> [WHAT THIS TASK INVOLVES]: Starting at the first line and ending at the last, output the data exactly.

> [GIVEN DATA]:
....

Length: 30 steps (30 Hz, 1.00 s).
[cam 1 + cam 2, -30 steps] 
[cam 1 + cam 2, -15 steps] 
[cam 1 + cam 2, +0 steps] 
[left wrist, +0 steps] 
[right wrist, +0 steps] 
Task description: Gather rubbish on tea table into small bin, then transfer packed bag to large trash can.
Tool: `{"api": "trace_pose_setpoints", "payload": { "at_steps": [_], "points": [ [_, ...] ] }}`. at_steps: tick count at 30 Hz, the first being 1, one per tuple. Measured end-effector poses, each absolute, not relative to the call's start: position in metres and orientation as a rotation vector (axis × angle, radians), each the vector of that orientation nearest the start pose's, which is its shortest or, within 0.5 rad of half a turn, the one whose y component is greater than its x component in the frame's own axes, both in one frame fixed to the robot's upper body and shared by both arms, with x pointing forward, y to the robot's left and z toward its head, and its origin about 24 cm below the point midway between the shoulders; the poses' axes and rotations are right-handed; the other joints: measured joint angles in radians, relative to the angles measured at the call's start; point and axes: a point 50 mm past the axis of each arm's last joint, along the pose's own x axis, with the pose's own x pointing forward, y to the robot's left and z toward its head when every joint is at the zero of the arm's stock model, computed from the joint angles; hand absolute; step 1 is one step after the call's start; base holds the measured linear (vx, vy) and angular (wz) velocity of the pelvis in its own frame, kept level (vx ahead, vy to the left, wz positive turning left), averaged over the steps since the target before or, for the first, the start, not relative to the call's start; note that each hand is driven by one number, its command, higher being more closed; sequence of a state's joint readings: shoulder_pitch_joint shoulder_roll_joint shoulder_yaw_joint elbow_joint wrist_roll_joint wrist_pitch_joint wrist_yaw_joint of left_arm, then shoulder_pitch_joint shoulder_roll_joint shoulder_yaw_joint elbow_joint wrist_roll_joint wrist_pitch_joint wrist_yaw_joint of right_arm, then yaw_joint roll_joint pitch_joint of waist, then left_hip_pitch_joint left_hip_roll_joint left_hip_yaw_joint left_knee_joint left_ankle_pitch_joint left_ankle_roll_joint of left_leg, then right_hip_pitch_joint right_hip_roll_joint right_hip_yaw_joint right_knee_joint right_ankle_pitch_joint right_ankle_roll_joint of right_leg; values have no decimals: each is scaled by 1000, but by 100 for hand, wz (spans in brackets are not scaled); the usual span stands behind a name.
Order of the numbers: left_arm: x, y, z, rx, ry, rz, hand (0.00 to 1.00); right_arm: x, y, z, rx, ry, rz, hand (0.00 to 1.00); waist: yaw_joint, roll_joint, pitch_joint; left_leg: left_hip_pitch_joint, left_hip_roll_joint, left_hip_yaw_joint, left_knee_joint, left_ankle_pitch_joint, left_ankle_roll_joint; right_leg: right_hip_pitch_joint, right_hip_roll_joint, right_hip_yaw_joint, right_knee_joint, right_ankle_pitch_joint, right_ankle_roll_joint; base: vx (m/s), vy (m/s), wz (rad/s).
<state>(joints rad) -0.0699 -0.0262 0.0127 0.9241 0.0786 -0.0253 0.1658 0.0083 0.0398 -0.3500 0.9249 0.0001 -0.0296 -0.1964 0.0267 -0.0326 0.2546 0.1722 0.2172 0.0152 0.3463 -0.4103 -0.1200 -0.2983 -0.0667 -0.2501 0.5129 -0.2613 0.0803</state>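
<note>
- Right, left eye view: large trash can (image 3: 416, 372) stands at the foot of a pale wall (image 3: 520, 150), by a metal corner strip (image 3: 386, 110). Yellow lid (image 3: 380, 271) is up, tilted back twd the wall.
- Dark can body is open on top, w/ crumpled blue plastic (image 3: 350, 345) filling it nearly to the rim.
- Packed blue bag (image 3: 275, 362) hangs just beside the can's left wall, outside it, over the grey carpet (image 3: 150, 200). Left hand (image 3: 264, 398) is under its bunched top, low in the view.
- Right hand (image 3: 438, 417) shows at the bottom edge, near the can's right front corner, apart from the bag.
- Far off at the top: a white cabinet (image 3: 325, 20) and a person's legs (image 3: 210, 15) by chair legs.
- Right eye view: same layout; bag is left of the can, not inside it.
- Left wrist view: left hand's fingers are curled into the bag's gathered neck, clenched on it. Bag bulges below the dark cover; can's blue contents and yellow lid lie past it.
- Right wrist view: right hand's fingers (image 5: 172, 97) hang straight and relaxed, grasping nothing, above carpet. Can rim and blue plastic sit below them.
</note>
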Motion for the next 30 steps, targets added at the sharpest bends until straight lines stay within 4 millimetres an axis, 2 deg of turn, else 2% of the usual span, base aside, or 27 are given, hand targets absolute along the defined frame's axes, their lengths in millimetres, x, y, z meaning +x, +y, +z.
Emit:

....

> [FINISHED EXERCISE]:
Length: 30 steps (30 Hz, 1.00 s).
[cam 1 + cam 2, -30 steps] 
[cam 1 + cam 2, -15 steps] 
[cam 1 + cam 2, +0 steps] 
[left wrist, +0 steps] 
[right wrist, +0 steps] 
Task description: Gather rubbish on tea table into small bin, then transfer packed bag to large trash can.
Tool: `{"api": "trace_pose_setpoints", "payload": { "at_steps": [_], "points": [ [_, ...] ] }}`. at_steps: tick count at 30 Hz, the first being 1, one per tuple. Measured end-effector poses, each absolute, not relative to the call's start: position in metres and orientation as a rotation vector (axis × angle, radians), each the vector of that orientation nearest the start pose's, which is its shortest or, within 0.5 rad of half a turn, the one whose y component is greater than its x component in the frame's own axes, both in one frame fixed to the robot's upper body and shared by both arms, with x pointing forward, y to the robot's left and z toward its head, and its origin about 24 cm below the point midway between the shoulders; the poses' axes and rotations are right-handed; the other joints: measured joint angles in radians, relative to the angles measured at the call's start; point and axes: a point 50 mm past the axis of each arm's last joint, along the pose's own x axis, with the pose's own x pointing forward, y to the robot's left and z toward its head when every joint is at the zero of the arm's stock model, computed from the joint angles; hand absolute; step 1 is one step after the call's start; base holds the measured linear (vx, vy) and angular (wz) velocity of the pelvis in its own frame, kept level (vx ahead, vy to the left, wz positive turning left), averaged over the steps since the target before or, for the first, the start, not relative to the call's start; note that each hand is driven by one number, its command, higher being more closed; sequence of a state's joint readings: shoulder_pitch_joint shoulder_roll_joint shoulder_yaw_joint elbow_joint wrist_roll_joint wrist_pitch_joint wrist_yaw_joint of left_arm, then shoulder_pitch_joint shoulder_roll_joint shoulder_yaw_joint elbow_joint wrist_roll_joint wrist_pitch_joint wrist_yaw_joint of right_arm, then yaw_joint roll_joint pitch_joint of waist, then left_hip_pitch_joint left_hip_roll_joint left_hip_yaw_joint left_knee_joint left_ankle_pitch_joint left_ankle_roll_joint of left_leg, then right_hip_pitch_joint right_hip_roll_joint right_hip_yaw_joint right_knee_joint right_ankle_pitch_joint right_ankle_roll_joint of right_leg; values have no decimals: each is scaled by 1000, but by 100 for hand, wz (spans in brackets are not scaled); the usual span stands behind a name.
Order of the numbers: left_arm: x, y, z, rx, ry, rz, hand (0.00 to 1.00); right_arm: x, y, z, rx, ry, rz, hand (0.00 to 1.00); waist: yaw_joint, roll_joint, pitch_joint; left_leg: left_hip_pitch_joint, left_hip_roll_joint, left_hip_yaw_joint, left_knee_joint, left_ankle_pitch_joint, left_ankle_roll_joint; right_leg: right_hip_pitch_joint, right_hip_roll_joint, right_hip_yaw_joint, right_knee_joint, right_ankle_pitch_joint, right_ankle_roll_joint; base: vx (m/s), vy (m/s), wz (rad/s).
<state>(joints rad) -0.0699 -0.0262 0.0127 0.9241 0.0786 -0.0253 0.1658 0.0083 0.0398 -0.3500 0.9249 0.0001 -0.0296 -0.1964 0.0267 -0.0326 0.2546 0.1722 0.2172 0.0152 0.3463 -0.4103 -0.1200 -0.2983 -0.0667 -0.2501 0.5129 -0.2613 0.0803</state>
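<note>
- Right, left eye view: large trash can (image 3: 416, 372) stands at the foot of a pale wall (image 3: 520, 150), by a metal corner strip (image 3: 386, 110). Yellow lid (image 3: 380, 271) is up, tilted back twd the wall.
- Dark can body is open on top, w/ crumpled blue plastic (image 3: 350, 345) filling it nearly to the rim.
- Packed blue bag (image 3: 275, 362) hangs just beside the can's left wall, outside it, over the grey carpet (image 3: 150, 200). Left hand (image 3: 264, 398) is under its bunched top, low in the view.
- Right hand (image 3: 438, 417) shows at the bottom edge, near the can's right front corner, apart from the bag.
- Far off at the top: a white cabinet (image 3: 325, 20) and a person's legs (image 3: 210, 15) by chair legs.
- Right eye view: same layout; bag is left of the can, not inside it.
- Left wrist view: left hand's fingers are curled into the bag's gathered neck, clenched on it. Bag bulges below the dark cover; can's blue contents and yellow lid lie past it.
- Right wrist view: right hand's fingers (image 5: 172, 97) hang straight and relaxed, grasping nothing, above carpet. Can rim and blue plastic sit below them.
</note>
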Motion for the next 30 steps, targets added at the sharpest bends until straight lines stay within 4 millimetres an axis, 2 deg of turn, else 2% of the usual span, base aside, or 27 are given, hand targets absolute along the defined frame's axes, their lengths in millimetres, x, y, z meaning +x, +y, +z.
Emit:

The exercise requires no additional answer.